Sıcak pidenize bıçağınızın ucuyla sıvadığınız humusun damağınızda bıraktığı tat, günün tüm lezzetsiz görüntülerinin üstünü örter, yaşamın ne kadar keyifli olduğunu size bir kez daha hatırlatır

Humusa dair Hataylılar, Tarsuslular ve İskenderunlular arasındaki “Kim daha lezzetlisini yapar?” çekişmesi, sadece Türkiye’ye mahsus değil. Tüm Ortadoğu çanağı, bitmez tükenmez bir humus kavgasında. İlk nerede doğduğu konusunda kesin bir yanıt yok. Kimi kaynaklara göre, geçmişi MÖ 3000’lere dayanıyor.
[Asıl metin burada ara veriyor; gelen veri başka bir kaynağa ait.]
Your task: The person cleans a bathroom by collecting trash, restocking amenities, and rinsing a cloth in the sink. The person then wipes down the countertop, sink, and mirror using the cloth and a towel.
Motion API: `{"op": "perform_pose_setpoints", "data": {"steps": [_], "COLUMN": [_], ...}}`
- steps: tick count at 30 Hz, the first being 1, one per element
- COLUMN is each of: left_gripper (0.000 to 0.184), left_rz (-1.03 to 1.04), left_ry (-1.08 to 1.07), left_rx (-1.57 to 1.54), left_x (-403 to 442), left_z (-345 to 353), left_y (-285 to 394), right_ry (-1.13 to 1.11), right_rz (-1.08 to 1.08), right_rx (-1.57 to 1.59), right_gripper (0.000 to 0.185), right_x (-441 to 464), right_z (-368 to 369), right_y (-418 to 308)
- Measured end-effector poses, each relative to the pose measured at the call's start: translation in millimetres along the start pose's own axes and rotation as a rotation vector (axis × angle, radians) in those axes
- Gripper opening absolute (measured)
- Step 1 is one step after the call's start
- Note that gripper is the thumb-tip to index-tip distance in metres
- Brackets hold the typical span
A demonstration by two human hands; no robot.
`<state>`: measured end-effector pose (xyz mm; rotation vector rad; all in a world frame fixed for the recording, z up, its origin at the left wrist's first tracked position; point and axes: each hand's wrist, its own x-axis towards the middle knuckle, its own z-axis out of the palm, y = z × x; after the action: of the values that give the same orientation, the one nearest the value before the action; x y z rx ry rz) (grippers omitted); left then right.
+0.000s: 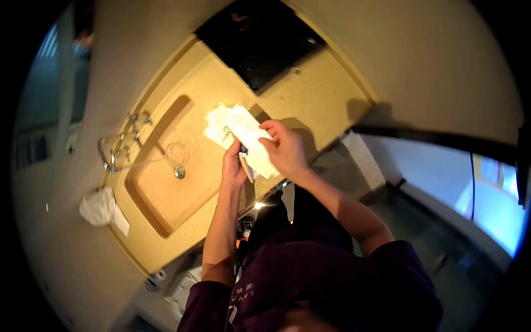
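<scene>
White papers between left hand, pinching lower left edge, and right hand, pinching right edge.

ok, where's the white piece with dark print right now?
Head view, just left of and above centre: the printed white piece is just beyond the left hand, beside another white piece at the right hand, with the sink to its left.

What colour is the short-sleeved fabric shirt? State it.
The short-sleeved fabric shirt is dark purple, showing best in the head view.
</scene>
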<state>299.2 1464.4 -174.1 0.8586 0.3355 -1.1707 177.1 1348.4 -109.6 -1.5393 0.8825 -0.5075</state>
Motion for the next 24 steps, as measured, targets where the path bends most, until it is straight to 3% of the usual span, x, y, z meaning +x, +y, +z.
{"op": "perform_pose_setpoints", "data": {"steps": [3,5,8,10,13,17,19,21,24], "left_gripper": [0.05,0.062,0.067,0.059,0.044,0.041,0.039,0.037,0.028], "left_rz": [-0.026,-0.054,-0.109,-0.167,-0.25,-0.301,-0.331,-0.432,-0.569], "left_ry": [-0.052,-0.159,-0.192,-0.15,-0.12,-0.171,-0.191,-0.22,-0.263], "left_rx": [0.219,0.23,0.319,0.396,0.532,0.693,0.77,0.782,0.855], "left_x": [-15,-24,-46,-54,-66,-86,-91,-98,-110], "left_z": [12,17,24,13,9,9,11,18,34], "left_y": [-12,-19,-30,-39,-38,-56,-74,-102,-152], "right_ry": [0.257,0.213,0.356,0.474,0.417,0.412,0.484,0.77,0.91], "right_rz": [-0.079,0.079,0.03,-0.055,-0.034,-0.102,-0.143,-0.226,0.052], "right_rx": [-0.103,-0.14,-0.247,-0.312,-0.339,-0.362,-0.325,-0.25,-0.035], "right_gripper": [0.028,0.035,0.035,0.034,0.031,0.024,0.022,0.019,0.013], "right_x": [-44,-66,-92,-110,-136,-186,-212,-238,-276], "right_z": [5,-2,1,7,9,-13,-35,-57,-91], "right_y": [15,9,19,27,20,14,15,28,78]}}
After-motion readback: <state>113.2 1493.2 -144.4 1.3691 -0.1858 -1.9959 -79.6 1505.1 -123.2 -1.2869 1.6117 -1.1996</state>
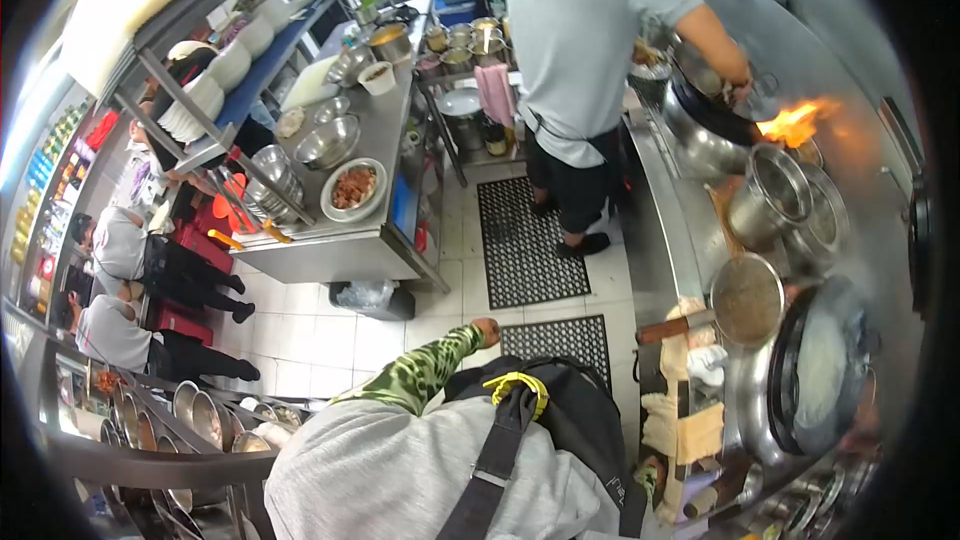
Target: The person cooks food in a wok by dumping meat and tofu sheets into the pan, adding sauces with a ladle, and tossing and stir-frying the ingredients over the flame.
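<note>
My left hand (487, 332) hangs over the floor in front of my body, at the end of a green patterned sleeve (430, 365). Its fingers look curled in, with nothing visible in them. Low at the right, a bit of my right hand (655, 464) shows beside the stove edge; its fingers are too hidden to read. Folded cloths (700, 432) lie on the stove edge close to it. Beyond them sits a large wok (825, 365) with pale, cloudy contents. A round, wooden-handled strainer or pan (747, 298) rests just behind the wok.
A co-worker (570, 50) stands ahead at another wok (705, 110), with flames (795, 124) beside it. Metal pots (770, 195) stand between the woks. Left is a steel counter (330, 258) with bowls and a plate of meat (355, 188). Black mats (530, 240) cover the tiles.
</note>
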The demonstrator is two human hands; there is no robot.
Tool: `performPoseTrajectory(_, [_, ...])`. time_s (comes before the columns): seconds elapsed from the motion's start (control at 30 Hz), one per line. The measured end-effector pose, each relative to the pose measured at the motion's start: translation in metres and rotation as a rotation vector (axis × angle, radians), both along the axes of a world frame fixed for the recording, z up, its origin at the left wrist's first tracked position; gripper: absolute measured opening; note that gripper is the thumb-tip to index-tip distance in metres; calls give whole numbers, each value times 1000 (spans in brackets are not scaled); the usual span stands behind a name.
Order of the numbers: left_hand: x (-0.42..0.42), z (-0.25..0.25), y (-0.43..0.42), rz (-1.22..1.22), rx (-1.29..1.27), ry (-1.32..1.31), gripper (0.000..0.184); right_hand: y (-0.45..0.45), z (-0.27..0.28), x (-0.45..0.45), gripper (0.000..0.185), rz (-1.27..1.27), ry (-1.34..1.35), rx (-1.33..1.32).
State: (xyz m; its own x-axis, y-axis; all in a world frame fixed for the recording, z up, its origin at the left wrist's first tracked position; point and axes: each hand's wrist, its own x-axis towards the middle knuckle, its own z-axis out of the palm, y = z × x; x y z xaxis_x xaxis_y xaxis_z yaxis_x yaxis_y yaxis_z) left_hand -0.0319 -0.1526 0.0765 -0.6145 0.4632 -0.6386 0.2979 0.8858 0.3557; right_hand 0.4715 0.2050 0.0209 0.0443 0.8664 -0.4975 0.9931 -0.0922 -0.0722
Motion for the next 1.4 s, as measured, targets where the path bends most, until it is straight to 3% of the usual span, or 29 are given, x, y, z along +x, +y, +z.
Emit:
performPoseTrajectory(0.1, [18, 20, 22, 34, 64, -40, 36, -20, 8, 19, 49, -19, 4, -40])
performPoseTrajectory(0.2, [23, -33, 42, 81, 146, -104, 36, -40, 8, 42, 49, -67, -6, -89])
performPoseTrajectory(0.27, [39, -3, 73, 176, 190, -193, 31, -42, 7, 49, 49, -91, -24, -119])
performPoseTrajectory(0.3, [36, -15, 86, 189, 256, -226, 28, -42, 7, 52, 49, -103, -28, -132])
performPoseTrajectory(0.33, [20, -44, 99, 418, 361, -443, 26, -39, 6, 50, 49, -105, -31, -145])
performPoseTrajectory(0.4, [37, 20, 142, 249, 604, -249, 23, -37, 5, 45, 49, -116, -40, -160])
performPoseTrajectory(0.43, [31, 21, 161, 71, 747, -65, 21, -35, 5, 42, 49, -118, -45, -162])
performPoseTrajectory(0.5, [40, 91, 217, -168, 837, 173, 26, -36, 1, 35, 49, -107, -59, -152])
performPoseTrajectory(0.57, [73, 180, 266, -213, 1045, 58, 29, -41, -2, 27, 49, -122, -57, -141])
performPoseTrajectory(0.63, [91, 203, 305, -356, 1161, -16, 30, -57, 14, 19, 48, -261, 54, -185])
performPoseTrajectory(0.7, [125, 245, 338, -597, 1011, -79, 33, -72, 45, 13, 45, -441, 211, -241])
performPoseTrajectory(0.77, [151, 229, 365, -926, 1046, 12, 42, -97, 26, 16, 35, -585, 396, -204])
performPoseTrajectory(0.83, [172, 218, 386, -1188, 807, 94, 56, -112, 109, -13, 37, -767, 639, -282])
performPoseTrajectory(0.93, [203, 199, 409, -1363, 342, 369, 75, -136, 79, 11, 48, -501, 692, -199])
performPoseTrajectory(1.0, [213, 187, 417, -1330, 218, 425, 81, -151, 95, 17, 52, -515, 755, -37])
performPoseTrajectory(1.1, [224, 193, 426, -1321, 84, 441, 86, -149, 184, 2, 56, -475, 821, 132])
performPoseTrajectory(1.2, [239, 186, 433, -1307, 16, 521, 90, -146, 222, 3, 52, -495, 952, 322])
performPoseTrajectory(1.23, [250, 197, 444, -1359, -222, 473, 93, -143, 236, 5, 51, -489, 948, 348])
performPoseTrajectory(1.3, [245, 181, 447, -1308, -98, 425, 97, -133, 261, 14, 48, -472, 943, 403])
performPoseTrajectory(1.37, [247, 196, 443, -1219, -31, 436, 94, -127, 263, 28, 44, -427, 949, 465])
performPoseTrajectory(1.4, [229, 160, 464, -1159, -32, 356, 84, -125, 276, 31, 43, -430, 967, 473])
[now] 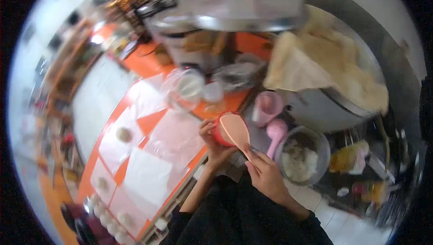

Kimi kaynaklarsa humusun yapıldığı ilk nohudun Babil bahçelerinde yetiştiğini öne sürer. Kimileriyse humusun ilk kez 12’nci yüzyılda, Eyyubiler tarafından hazırlandığını belirtiyor.
Tek bilinen gerçek şu: Humus, adını Arapça nohut anlamını taşıyan ‘hummus’ kelimesinden alıyor. Diğer bilgileri de şöyle sıralayabilirim: Nohudun ilk yetiştiği yerler, Akdeniz çanağı ve Ortadoğu. Binlerce yıl bu bölgelerdeki insanların ana besin kaynağıydı. Mezopotamya’da yetişen ilk ürünlerden biri aynı zamanda. Antik Roma’da en sevilen sokak yemeklerindendir. Antik dönem Yunan filozoflarından Platon ve Sokrates, yazılarında humusun besin değerinden bahseder. Ayrıca, antik döneme ait yemek tariflerinde humusa rastlanır.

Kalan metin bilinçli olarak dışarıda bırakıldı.